Required action ::
Please set down every line of the records below exactly, without the pictures.

Dataset content ::
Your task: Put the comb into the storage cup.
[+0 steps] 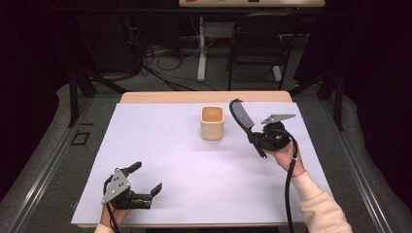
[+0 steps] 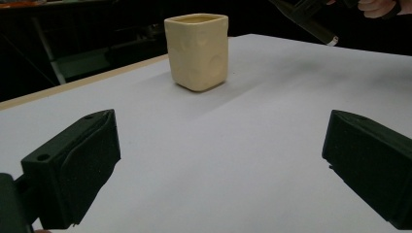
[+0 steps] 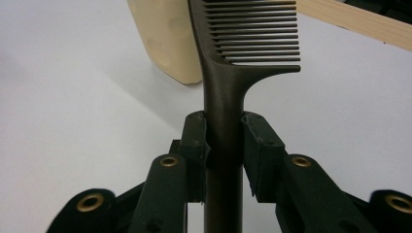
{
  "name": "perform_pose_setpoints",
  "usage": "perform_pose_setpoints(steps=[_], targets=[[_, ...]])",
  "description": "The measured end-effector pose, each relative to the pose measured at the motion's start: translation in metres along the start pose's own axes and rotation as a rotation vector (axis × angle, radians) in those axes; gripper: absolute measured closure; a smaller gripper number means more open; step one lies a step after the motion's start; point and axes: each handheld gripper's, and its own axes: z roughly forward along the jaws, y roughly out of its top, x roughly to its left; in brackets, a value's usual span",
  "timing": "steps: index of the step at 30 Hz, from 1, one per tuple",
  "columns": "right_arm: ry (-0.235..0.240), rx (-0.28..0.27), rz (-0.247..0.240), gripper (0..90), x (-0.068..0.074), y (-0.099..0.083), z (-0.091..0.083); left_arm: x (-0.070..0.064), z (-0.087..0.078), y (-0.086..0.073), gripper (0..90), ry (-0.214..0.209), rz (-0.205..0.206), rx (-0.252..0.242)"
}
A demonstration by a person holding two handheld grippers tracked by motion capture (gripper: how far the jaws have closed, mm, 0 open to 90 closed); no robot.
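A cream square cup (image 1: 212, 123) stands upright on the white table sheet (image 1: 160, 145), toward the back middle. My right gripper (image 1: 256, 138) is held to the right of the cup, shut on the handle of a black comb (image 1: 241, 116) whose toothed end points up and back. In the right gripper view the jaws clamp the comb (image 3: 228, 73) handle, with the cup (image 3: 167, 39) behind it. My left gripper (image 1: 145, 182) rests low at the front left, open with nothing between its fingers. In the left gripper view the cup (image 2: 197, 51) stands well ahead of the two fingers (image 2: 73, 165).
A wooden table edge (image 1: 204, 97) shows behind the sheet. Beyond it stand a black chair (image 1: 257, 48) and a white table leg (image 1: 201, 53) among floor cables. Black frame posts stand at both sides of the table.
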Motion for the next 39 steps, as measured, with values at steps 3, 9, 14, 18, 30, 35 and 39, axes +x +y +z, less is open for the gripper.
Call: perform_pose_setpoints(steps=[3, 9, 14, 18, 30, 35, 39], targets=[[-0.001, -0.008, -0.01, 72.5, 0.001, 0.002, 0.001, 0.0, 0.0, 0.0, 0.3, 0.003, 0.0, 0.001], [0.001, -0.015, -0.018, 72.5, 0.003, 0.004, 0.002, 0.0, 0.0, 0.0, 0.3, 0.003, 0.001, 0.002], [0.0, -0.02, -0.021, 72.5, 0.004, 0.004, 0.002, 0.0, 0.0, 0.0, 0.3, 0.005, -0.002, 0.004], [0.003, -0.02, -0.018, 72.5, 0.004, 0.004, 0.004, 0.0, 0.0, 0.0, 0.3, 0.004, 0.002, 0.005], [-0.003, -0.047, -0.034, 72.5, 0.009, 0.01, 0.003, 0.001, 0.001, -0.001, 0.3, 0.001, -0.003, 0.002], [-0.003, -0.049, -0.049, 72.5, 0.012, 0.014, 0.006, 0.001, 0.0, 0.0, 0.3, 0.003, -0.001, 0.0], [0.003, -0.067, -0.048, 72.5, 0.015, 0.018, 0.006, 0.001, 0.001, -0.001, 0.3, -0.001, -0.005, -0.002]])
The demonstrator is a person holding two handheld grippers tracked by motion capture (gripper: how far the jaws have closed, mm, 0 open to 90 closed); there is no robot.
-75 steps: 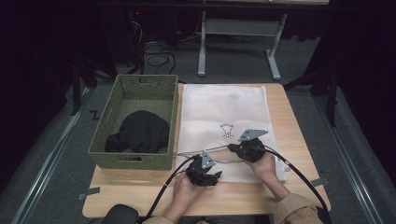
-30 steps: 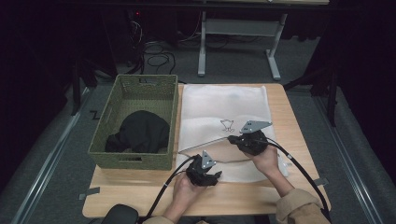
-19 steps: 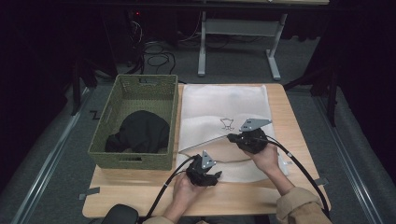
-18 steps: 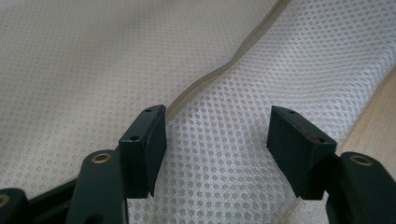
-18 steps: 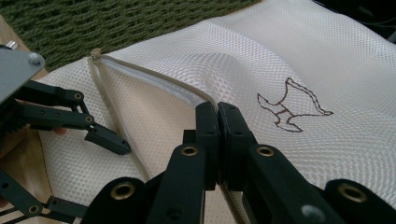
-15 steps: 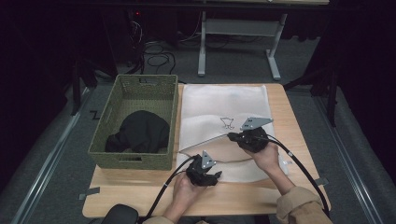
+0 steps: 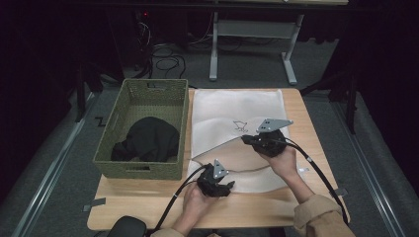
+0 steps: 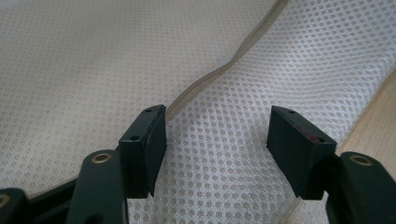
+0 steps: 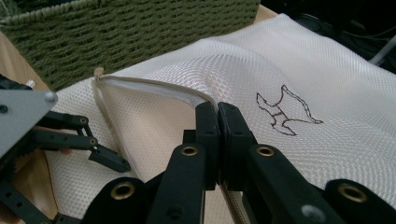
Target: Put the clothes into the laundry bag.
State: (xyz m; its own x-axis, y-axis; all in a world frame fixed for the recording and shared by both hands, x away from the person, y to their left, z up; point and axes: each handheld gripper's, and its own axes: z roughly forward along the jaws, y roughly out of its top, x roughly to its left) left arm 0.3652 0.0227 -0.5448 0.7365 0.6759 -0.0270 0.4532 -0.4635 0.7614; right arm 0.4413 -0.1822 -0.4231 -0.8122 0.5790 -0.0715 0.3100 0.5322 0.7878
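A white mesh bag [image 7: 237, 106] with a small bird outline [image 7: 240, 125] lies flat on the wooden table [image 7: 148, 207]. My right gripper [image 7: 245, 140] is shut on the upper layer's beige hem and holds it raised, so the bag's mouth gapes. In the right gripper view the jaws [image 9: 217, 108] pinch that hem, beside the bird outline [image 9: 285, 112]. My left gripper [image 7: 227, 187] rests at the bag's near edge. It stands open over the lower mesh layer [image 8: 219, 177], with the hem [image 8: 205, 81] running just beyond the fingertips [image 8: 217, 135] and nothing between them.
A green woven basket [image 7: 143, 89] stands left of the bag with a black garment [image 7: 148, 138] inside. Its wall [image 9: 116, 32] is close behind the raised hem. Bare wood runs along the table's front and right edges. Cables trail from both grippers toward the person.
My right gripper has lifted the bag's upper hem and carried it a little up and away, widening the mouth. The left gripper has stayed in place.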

Response area ::
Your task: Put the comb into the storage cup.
[+0 steps] 
[+0 steps] 
[+0 steps] 
{
  "name": "perform_pose_setpoints",
  "usage": "perform_pose_setpoints(steps=[_], targets=[[_, ...]])",
  "description": "The measured end-effector pose, each relative to the pose measured at the motion's start: translation in metres along the start pose's own axes and rotation as a rotation vector (axis × angle, radians) in those axes; gripper: absolute measured closure; a smaller gripper number means more open; step one lies a step after the motion's start; point and axes: each handheld gripper's, and its own axes: z roughly forward along the jaws, y roughly out of its top, x roughly to its left; in brackets, a value's usual span",
  "timing": "steps: index of the step at 30 Hz, from 1, one per tuple",
  "columns": "right_arm: ry (-0.235..0.240), rx (-0.28..0.27), rz (-0.247..0.240), gripper (0..90), x (-0.068..0.074), y (-0.099..0.083), z (-0.091..0.083); left_arm: x (-0.070..0.064), z (-0.087..0.078), y (-0.086..0.073), gripper (0..90), ry (-0.214..0.209), rz (-0.205..0.206), rx (-0.252..0.242)"
}
A demonstration by a person holding two handheld grippers tracked by motion capture (gripper: how far the jaws have closed, mm, 0 open to 90 closed); no robot.
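A cream square cup (image 1: 212, 123) stands upright on the white table sheet (image 1: 160, 145), toward the back middle. My right gripper (image 1: 256, 138) is held to the right of the cup, shut on the handle of a black comb (image 1: 241, 116) whose toothed end points up and back. In the right gripper view the jaws clamp the comb (image 3: 228, 73) handle, with the cup (image 3: 167, 39) behind it. My left gripper (image 1: 145, 182) rests low at the front left, open with nothing between its fingers. In the left gripper view the cup (image 2: 197, 51) stands well ahead of the two fingers (image 2: 73, 165).
A wooden table edge (image 1: 204, 97) shows behind the sheet. Beyond it stand a black chair (image 1: 257, 48) and a white table leg (image 1: 201, 53) among floor cables. Black frame posts stand at both sides of the table.
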Motion for the next 39 steps, as measured, with values at steps 3, 9, 14, 18, 30, 35 and 39, axes +x +y +z, less is open for the gripper.
Call: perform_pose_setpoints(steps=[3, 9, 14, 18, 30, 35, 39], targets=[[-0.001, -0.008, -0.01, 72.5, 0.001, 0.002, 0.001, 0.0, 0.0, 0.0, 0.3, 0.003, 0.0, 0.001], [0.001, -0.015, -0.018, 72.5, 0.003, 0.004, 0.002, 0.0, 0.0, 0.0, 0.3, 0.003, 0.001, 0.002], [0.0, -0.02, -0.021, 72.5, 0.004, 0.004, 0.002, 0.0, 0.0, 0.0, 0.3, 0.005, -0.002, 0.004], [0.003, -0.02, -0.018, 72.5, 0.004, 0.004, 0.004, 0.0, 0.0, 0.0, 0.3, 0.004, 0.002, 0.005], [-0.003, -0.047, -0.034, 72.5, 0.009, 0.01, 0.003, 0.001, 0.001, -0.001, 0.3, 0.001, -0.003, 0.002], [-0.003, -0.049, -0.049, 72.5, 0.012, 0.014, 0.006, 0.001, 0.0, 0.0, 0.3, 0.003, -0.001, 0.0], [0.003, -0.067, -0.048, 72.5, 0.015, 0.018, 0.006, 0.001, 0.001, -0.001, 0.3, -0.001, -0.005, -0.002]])
The demonstrator is a person holding two handheld grippers tracked by motion capture (gripper: how far the jaws have closed, mm, 0 open to 90 closed); there is no robot.
-75 steps: 
-30 steps: 
-19 steps: 
-18 steps: 
-18 steps: 
-15 steps: 
+0 steps: 
+0 steps: 
+0 steps: 
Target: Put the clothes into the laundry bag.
State: (xyz m; its own x-axis, y-axis; all in a world frame fixed for the recording and shared by both hands, x away from the person, y to their left, z up; point and axes: each handheld gripper's, and its own axes: z roughly forward along the jaws, y roughly out of its top, x roughly to its left) left arm 0.3652 0.0227 -0.5448 0.7365 0.6759 -0.0270 0.4532 -0.4635 0.7614; right arm 0.4413 -0.1822 -0.4231 -0.8122 0.5790 -0.0715 0.3100 0.5322 0.7878
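A white mesh bag [image 7: 237, 106] with a small bird outline [image 7: 240, 125] lies flat on the wooden table [image 7: 148, 207]. My right gripper [image 7: 245, 140] is shut on the upper layer's beige hem and holds it raised, so the bag's mouth gapes. In the right gripper view the jaws [image 9: 217, 108] pinch that hem, beside the bird outline [image 9: 285, 112]. My left gripper [image 7: 227, 187] rests at the bag's near edge. It stands open over the lower mesh layer [image 8: 219, 177], with the hem [image 8: 205, 81] running just beyond the fingertips [image 8: 217, 135] and nothing between them.
A green woven basket [image 7: 143, 89] stands left of the bag with a black garment [image 7: 148, 138] inside. Its wall [image 9: 116, 32] is close behind the raised hem. Bare wood runs along the table's front and right edges. Cables trail from both grippers toward the person.
My right gripper has lifted the bag's upper hem and carried it a little up and away, widening the mouth. The left gripper has stayed in place.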

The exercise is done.